::: Data for the task :::

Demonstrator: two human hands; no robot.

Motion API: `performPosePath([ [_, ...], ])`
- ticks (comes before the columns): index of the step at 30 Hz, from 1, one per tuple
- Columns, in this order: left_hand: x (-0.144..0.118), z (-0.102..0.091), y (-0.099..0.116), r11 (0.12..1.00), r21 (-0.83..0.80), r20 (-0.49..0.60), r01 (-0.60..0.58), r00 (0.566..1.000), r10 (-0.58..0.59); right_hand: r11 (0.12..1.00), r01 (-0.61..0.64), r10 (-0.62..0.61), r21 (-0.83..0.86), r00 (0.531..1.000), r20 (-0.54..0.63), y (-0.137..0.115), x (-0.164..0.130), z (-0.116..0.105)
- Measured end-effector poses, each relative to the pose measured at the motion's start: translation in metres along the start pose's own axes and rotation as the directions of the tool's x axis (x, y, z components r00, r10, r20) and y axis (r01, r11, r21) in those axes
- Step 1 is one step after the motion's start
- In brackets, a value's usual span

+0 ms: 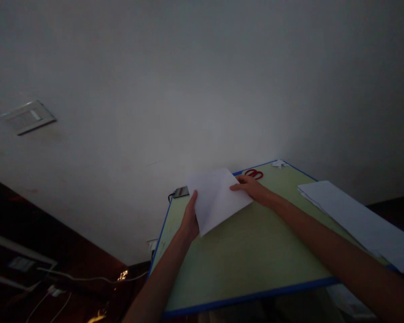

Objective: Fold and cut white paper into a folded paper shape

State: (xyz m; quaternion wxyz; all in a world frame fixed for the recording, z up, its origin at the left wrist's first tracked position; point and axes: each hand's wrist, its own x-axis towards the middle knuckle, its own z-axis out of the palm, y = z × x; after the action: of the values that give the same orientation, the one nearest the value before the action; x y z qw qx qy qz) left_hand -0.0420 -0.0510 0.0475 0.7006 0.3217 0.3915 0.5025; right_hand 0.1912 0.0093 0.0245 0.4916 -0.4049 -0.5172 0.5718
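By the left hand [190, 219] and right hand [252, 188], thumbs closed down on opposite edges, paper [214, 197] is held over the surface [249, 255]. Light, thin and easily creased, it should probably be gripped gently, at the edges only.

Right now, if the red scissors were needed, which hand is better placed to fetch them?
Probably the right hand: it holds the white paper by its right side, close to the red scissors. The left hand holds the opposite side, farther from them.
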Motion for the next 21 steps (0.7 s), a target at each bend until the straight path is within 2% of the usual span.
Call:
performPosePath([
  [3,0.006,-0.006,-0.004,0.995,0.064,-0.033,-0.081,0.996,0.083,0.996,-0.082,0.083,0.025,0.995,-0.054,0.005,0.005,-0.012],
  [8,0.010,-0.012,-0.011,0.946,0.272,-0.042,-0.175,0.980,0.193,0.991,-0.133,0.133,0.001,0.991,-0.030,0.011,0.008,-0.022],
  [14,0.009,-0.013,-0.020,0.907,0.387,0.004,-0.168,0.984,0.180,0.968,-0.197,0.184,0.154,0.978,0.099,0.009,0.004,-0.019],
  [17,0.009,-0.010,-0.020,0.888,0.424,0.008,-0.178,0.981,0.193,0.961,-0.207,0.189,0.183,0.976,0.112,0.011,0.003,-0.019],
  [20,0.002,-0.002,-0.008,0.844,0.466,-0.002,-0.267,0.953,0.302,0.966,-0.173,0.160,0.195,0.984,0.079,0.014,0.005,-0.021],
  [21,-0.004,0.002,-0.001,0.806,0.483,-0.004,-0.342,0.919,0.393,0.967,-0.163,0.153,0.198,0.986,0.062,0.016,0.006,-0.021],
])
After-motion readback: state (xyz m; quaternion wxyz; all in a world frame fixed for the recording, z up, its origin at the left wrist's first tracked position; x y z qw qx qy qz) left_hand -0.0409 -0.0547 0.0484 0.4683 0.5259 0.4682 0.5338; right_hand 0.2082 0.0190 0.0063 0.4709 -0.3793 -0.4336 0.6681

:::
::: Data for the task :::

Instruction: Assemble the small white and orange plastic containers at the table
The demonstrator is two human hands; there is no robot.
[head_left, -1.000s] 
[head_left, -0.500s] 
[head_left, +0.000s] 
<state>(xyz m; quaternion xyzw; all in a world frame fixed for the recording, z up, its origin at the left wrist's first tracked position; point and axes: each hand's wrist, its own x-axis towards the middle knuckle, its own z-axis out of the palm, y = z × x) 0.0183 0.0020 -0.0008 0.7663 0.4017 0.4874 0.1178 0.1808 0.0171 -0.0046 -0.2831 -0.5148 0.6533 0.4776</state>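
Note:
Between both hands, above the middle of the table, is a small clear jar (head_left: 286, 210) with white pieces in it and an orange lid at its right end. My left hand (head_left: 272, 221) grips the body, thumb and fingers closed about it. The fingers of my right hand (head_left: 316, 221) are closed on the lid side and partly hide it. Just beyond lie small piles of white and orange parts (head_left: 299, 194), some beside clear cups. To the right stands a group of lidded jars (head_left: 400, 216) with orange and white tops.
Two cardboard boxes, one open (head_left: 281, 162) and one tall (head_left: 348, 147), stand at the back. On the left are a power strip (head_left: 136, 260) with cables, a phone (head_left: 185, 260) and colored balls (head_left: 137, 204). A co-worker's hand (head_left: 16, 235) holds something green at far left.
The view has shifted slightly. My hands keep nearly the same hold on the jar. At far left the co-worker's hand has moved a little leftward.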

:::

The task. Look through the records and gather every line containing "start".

Exercise response.
- Measured end-effector poses, each relative to the pose measured at the motion's start: translation in metres along the start pose's own axes and rotation as the directions of the tool's x axis (x, y, z components r00, r10, r20) and y axis (r01, r11, r21) in those axes
- Step 1 is one step after the motion's start

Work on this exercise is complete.